* **Task item**: When you write out the listing below, keep each word exactly as it stands and drop the pictures.
(Data excerpt begins)
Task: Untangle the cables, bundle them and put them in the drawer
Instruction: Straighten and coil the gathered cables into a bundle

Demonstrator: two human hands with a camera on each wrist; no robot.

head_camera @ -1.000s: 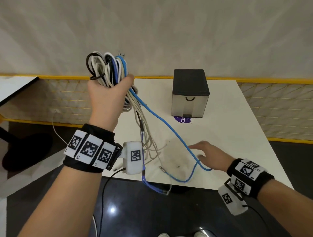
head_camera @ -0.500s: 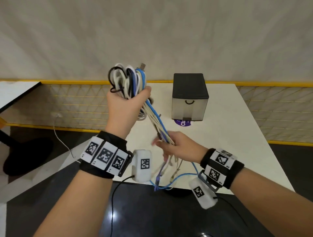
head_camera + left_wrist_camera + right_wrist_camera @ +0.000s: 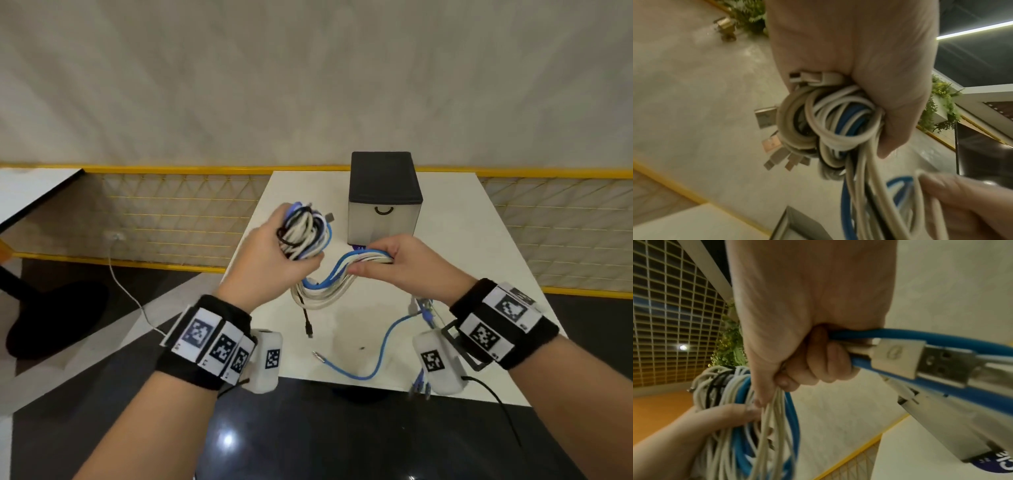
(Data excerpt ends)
* **Solution to the problem**:
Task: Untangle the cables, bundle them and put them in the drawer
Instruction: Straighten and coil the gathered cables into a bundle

Demonstrator: two human hands with a camera on each wrist; no robot.

head_camera @ -1.000s: 
head_camera @ -0.500s: 
head_camera + left_wrist_camera + right_wrist_camera @ +0.000s: 

Nothing else is needed to complete the answer.